GOAL OF THE EXERCISE: The answer must be an exact copy of the lines from the one with "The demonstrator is" through the final line below, with no pictures and nothing else.

DATASET EXCERPT:

------------------------

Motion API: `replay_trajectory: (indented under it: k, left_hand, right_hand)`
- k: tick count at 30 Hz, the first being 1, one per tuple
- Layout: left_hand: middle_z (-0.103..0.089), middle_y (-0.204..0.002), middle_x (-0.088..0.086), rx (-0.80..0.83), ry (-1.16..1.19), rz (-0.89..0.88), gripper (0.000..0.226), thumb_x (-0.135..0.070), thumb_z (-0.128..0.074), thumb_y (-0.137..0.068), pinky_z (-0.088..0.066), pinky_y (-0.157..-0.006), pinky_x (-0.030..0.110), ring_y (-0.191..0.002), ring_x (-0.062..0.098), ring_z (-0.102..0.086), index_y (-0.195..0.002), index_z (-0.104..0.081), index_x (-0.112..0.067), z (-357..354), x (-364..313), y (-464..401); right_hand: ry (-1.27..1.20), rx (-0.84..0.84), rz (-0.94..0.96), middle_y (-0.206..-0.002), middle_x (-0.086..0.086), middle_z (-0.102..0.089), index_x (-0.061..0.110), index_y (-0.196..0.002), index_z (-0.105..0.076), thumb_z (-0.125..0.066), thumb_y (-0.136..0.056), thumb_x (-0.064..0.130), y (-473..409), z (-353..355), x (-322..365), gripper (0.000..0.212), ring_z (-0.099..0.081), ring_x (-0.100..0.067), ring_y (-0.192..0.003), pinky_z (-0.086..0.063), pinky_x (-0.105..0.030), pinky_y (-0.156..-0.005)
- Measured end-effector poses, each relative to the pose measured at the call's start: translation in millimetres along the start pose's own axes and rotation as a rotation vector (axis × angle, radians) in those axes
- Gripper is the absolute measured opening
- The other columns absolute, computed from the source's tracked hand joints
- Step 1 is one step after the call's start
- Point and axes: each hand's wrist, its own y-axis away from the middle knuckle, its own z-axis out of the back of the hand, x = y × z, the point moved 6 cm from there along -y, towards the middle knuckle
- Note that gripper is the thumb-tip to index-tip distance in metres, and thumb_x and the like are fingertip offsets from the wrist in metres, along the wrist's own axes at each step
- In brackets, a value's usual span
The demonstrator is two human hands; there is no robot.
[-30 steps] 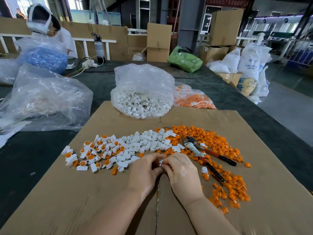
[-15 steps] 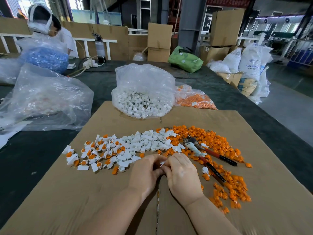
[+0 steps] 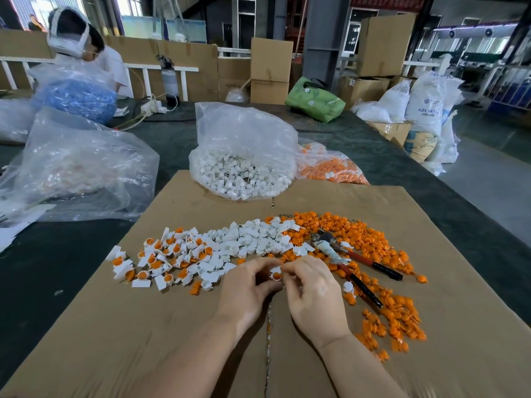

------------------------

TASK RESPONSE:
The demonstrator is two human hands; there is no robot.
[-30 steps] 
[-15 steps] 
[+0 steps] 

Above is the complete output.